Imagine an office building where the rainwater on the roof is used to flush the toilets, where wind generates 10 percent of the electricity used and where the materials used in construction are made up of organic substances and recycled metals. According to recently released development guidelines for the new World Trade Center, its construction may be more environmentally safe than any other building in Manhattan.
WTC developer Larry A. Silverstein, along with the Port Authority of New York and New Jersey and the Lower Manhattan Development Corporation, has decided to take a “green” approach in putting together the guidelines.

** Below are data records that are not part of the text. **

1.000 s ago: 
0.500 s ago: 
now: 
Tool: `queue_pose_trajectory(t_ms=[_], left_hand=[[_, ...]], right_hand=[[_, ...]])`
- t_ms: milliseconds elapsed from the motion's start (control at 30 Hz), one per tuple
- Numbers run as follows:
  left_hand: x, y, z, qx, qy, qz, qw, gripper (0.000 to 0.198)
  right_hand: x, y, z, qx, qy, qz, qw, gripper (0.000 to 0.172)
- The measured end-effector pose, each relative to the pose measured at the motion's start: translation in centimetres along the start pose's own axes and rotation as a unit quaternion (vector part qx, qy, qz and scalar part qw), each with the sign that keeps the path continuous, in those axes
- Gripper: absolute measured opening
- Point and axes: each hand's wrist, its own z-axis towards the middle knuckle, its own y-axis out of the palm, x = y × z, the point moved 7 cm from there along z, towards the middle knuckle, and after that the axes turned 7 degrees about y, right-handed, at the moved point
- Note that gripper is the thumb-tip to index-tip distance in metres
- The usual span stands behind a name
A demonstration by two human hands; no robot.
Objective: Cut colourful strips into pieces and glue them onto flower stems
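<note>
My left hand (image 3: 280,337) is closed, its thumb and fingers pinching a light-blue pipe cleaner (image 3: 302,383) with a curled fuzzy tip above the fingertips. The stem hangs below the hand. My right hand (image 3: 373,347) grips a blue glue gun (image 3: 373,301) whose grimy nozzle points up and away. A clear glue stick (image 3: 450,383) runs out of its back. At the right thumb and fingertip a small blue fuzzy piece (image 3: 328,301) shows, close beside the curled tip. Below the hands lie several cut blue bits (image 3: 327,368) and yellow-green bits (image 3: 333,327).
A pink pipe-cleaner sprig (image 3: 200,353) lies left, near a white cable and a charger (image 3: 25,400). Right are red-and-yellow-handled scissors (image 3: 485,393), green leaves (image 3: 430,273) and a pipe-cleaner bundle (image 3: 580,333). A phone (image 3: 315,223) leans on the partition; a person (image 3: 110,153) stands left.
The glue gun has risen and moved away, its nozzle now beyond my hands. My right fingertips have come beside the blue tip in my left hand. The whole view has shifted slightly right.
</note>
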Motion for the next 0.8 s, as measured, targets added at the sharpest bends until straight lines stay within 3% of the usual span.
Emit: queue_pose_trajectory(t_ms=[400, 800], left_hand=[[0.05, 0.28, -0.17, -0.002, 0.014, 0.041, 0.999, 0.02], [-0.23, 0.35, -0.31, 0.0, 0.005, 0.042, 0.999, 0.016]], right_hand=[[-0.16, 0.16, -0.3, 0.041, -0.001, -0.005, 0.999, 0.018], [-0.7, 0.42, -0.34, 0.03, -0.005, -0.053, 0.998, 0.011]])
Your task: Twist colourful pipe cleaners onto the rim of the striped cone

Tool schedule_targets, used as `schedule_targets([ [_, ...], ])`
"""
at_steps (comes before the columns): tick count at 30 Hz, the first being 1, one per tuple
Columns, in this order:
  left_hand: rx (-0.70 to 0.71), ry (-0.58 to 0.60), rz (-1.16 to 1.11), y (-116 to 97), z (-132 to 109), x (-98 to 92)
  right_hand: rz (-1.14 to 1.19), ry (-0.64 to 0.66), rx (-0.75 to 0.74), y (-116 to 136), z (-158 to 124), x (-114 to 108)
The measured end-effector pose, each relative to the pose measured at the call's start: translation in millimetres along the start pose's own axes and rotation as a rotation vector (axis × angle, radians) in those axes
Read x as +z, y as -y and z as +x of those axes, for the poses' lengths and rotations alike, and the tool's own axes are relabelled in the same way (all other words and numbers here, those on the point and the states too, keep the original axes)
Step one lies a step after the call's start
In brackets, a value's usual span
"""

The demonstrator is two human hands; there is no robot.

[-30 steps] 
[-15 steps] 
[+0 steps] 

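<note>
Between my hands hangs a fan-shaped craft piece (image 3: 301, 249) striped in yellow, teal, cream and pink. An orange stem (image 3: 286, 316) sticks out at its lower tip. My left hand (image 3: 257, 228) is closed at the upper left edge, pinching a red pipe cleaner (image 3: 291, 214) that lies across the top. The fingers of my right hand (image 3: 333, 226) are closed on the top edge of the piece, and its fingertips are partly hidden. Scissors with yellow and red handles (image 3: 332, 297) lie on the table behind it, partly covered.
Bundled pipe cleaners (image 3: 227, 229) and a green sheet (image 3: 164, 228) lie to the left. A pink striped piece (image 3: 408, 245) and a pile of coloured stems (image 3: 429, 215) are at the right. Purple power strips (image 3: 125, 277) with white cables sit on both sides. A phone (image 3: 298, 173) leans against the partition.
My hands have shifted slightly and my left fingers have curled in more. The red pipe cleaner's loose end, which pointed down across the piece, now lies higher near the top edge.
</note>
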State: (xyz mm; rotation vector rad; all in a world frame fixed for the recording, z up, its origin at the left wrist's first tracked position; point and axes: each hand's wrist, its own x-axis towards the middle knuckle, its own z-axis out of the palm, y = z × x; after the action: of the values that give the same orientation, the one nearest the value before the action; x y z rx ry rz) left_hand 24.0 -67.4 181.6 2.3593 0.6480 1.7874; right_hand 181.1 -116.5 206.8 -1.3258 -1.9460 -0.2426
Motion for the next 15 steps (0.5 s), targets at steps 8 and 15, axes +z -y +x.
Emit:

The new guidelines are expected conserve energy, lessen fuel emissions and set a new construction standard for the region.
“We’re talking about building an environmentally sensitive city,” Daniel R. Tishman, chairman of Tishman Construction Corp., told the New York Times. “That’s never been done before.”
Developers working on the new WTC buildings will be asked to reuse pilings and other materials already on the Ground Zero site and to use mostly recycled materials or products that come from renewable resources. Instead of using petroleum-based oils when pouring concrete on wood, crews will be asked to use corn-oil or other natural substances as substitutes. The buildings will also be designed so that rainwater on the roof will drain into a storage system, which will use the water for flushing toilets and for cooling systems.
Some of the new guidelines are already in use in the construction of 7 World Trade Center. Construction started on the building in late 2002. Making the building environmentally friendly added $10.3 million to construction costs. But the office tower will use less energy, recycle water and generate some of its own power through propeller-driven wind turbines. Computers will also control heating and lighting throughout the office building, and an additional system will be installed to use some of the heating steam to generate extra electricity.
The construction guidelines also specify that all large diesel engines on the building site use ultra-low-sulfur fuel in order to reduce emissions. In construction of 7 WTC, every piece of equipment has been retrofitted with new filters and uses cleaner fuel.
While project developers advocated using cleaner fuels when the project began last year, a city law has since been adopted that requires the use of low-sulfur fuel and high-efficiency filters in all public construction in Lower Manhattan. The law will be expanded city wide within the next year.